▶ _Instructions for the task_:
Return all of the data below verbatim and exclude every picture.

▶ _Information supplied_:
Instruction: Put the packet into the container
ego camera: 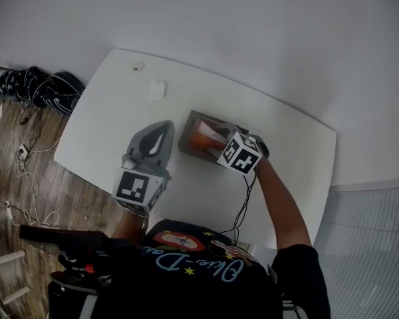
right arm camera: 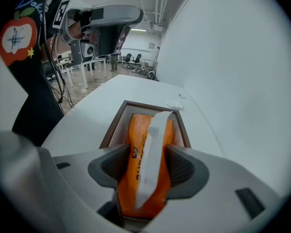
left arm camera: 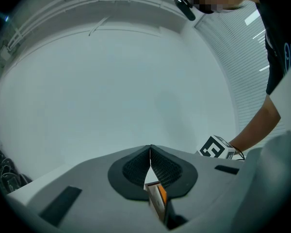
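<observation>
An orange packet [right arm camera: 134, 178] with a white strip along its top lies lengthwise in the brown open-topped container [right arm camera: 117, 123] on the white table [ego camera: 106, 125]. My right gripper [right arm camera: 148, 165] reaches into the container from its near end, and the packet sits between its wide-set pads. In the head view the packet [ego camera: 201, 137] shows orange inside the container [ego camera: 188, 146], with the right gripper [ego camera: 213, 138] over its right end. My left gripper [ego camera: 163, 127] hovers just left of the container, shut and empty, its pads [left arm camera: 136, 166] meeting at the tip.
A crumpled white scrap [ego camera: 158, 90] lies on the table beyond the container. A small round mark [ego camera: 138, 66] sits near the far edge. Cables and dark gear [ego camera: 33, 88] clutter the wooden floor at left. The pale wall runs behind the table.
</observation>
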Demonstrator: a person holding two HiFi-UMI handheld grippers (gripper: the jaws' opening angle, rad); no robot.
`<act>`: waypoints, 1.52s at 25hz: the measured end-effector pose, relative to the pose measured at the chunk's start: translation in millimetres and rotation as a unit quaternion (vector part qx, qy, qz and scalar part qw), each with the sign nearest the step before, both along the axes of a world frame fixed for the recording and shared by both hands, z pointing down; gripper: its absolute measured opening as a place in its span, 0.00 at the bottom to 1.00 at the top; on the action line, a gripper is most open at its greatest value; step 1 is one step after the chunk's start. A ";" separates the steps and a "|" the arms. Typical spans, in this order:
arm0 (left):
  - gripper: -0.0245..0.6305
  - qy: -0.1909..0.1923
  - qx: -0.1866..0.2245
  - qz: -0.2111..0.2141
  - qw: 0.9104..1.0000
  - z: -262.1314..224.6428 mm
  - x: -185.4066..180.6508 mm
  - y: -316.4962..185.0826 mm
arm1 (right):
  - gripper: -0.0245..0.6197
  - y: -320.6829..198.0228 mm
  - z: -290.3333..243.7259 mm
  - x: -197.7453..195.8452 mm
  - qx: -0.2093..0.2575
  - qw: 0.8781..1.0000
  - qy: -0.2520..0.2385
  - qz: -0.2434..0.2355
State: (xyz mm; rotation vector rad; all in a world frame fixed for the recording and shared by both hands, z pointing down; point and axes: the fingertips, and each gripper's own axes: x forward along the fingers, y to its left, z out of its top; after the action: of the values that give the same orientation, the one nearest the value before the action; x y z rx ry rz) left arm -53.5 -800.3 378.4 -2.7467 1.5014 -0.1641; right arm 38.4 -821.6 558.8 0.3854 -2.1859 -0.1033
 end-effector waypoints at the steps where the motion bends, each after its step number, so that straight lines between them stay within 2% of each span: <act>1: 0.05 -0.002 -0.002 0.000 1.000 0.6 0.0 0.4 | 0.40 -0.2 -0.1 0.1 -0.002 1.000 0.000 0.002; 5: 0.05 0.006 0.006 0.003 1.000 -3.1 1.9 0.7 | 0.42 -1.3 -0.5 0.2 -0.001 1.000 -0.002 0.006; 8: 0.05 -0.004 -0.004 0.002 1.000 0.8 -0.9 2.6 | 0.44 -2.4 -1.0 -0.2 0.003 1.000 -0.010 0.010; 11: 0.05 0.006 0.007 -0.002 1.000 -3.1 -4.7 1.5 | 0.46 -2.3 -6.5 -0.3 0.005 1.000 -0.027 0.015; 15: 0.05 0.007 0.006 -0.005 1.000 -2.7 -7.4 1.5 | 0.46 -2.4 -15.8 1.6 0.020 0.999 -0.032 0.015; 17: 0.05 0.006 0.005 -0.002 1.000 -1.8 -5.1 2.7 | 0.46 -3.6 -24.3 4.9 0.031 0.998 -0.051 0.030; 21: 0.05 0.008 0.007 0.007 1.000 -4.8 1.8 6.1 | 0.46 -1.1 -54.1 13.2 0.037 0.988 -0.121 0.088; 24: 0.05 0.006 0.010 0.015 1.000 -7.4 8.4 8.8 | 0.41 2.0 -75.4 23.9 0.050 0.975 -0.170 0.136; 26: 0.05 0.007 0.011 0.022 1.000 -9.7 13.6 11.6 | 0.24 4.6 -91.4 32.9 0.070 0.960 -0.207 0.174; 30: 0.05 0.005 0.010 0.035 0.999 -12.7 23.5 17.2 | 0.18 17.5 -119.3 47.4 0.090 0.927 -0.275 0.238; 32: 0.05 0.005 0.011 0.041 0.999 -16.8 29.1 20.9 | 0.12 25.5 -133.8 55.3 0.106 0.911 -0.297 0.265; 38: 0.05 0.006 0.020 0.061 0.998 -26.8 45.0 28.6 | 0.08 50.0 -176.0 75.5 0.136 0.869 -0.364 0.307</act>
State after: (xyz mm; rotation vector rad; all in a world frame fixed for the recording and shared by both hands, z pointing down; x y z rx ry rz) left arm -8.5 -771.7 351.6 -2.8012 1.3193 -0.1146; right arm 113.9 -771.5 382.9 1.4610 -2.6517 0.1115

▶ _Exercise response_:
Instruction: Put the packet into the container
ego camera: 
right arm camera: 
left arm camera: 
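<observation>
An orange packet [right arm camera: 134, 178] with a white strip along its top lies lengthwise in the brown open-topped container [right arm camera: 117, 123] on the white table [ego camera: 106, 125]. My right gripper [right arm camera: 148, 165] reaches into the container from its near end, and the packet sits between its wide-set pads. In the head view the packet [ego camera: 201, 137] shows orange inside the container [ego camera: 188, 146], with the right gripper [ego camera: 213, 138] over its right end. My left gripper [ego camera: 163, 127] hovers just left of the container, shut and empty, its pads [left arm camera: 136, 166] meeting at the tip.
A crumpled white scrap [ego camera: 158, 90] lies on the table beyond the container. A small round mark [ego camera: 138, 66] sits near the far edge. Cables and dark gear [ego camera: 33, 88] clutter the wooden floor at left. The pale wall runs behind the table.
</observation>
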Demonstrator: a person holding two HiFi-UMI handheld grippers (gripper: the jaws' opening angle, rad); no robot.
`<act>`: waypoints, 1.52s at 25hz: the measured end-effector pose, relative to the pose measured at the chunk's start: translation in millimetres and rotation as a unit quaternion (vector part qx, qy, qz and scalar part qw), each with the sign nearest the step before, both along the axes of a world frame fixed for the recording and shared by both hands, z pointing down; gripper: its absolute measured opening as a place in its span, 0.00 at the bottom to 1.00 at the top; on the action line, a gripper is most open at its greatest value; step 1 is one step after the chunk's start. A ";" separates the steps and a "|" the arms. Typical spans, in this order:
arm0 (left):
  - gripper: -0.0245..0.6305
  - qy: -0.1909..0.1923
  - qx: -0.1866..0.2245
  - qz: -0.2111..0.2141
  - qw: 0.9104..1.0000
  - z: -262.1314..224.6428 mm
  - x: -185.4066..180.6508 mm
  - y: -316.4962..185.0826 mm
arm1 (right):
  - gripper: -0.0245..0.6197
  - y: -320.6829..198.0228 mm
  - z: -290.3333..243.7259 mm
  - x: -197.7453..195.8452 mm
  - qx: -0.2093..0.2575
  - qw: 0.8781..1.0000
  - qy: -0.2520..0.2385
  - qz: -0.2434..0.2355
State: (xyz mm; rotation vector rad; all in a world frame fixed for the recording and shared by both hands, z pointing down; point and axes: the fingertips, and each gripper's own axes: x forward along the fingers, y to its left, z out of its top; after the action: of the values that give the same orientation, the one nearest the value before the action; x y z rx ry rz) left arm -53.5 -800.3 378.4 -2.7467 1.5014 -0.1641; right arm 38.4 -821.6 558.8 0.3854 -2.1859 -0.1033
 end-effector waypoints at the steps where the motion bends, each after its step number, so that straight lines between them stay within 2% of each span: <act>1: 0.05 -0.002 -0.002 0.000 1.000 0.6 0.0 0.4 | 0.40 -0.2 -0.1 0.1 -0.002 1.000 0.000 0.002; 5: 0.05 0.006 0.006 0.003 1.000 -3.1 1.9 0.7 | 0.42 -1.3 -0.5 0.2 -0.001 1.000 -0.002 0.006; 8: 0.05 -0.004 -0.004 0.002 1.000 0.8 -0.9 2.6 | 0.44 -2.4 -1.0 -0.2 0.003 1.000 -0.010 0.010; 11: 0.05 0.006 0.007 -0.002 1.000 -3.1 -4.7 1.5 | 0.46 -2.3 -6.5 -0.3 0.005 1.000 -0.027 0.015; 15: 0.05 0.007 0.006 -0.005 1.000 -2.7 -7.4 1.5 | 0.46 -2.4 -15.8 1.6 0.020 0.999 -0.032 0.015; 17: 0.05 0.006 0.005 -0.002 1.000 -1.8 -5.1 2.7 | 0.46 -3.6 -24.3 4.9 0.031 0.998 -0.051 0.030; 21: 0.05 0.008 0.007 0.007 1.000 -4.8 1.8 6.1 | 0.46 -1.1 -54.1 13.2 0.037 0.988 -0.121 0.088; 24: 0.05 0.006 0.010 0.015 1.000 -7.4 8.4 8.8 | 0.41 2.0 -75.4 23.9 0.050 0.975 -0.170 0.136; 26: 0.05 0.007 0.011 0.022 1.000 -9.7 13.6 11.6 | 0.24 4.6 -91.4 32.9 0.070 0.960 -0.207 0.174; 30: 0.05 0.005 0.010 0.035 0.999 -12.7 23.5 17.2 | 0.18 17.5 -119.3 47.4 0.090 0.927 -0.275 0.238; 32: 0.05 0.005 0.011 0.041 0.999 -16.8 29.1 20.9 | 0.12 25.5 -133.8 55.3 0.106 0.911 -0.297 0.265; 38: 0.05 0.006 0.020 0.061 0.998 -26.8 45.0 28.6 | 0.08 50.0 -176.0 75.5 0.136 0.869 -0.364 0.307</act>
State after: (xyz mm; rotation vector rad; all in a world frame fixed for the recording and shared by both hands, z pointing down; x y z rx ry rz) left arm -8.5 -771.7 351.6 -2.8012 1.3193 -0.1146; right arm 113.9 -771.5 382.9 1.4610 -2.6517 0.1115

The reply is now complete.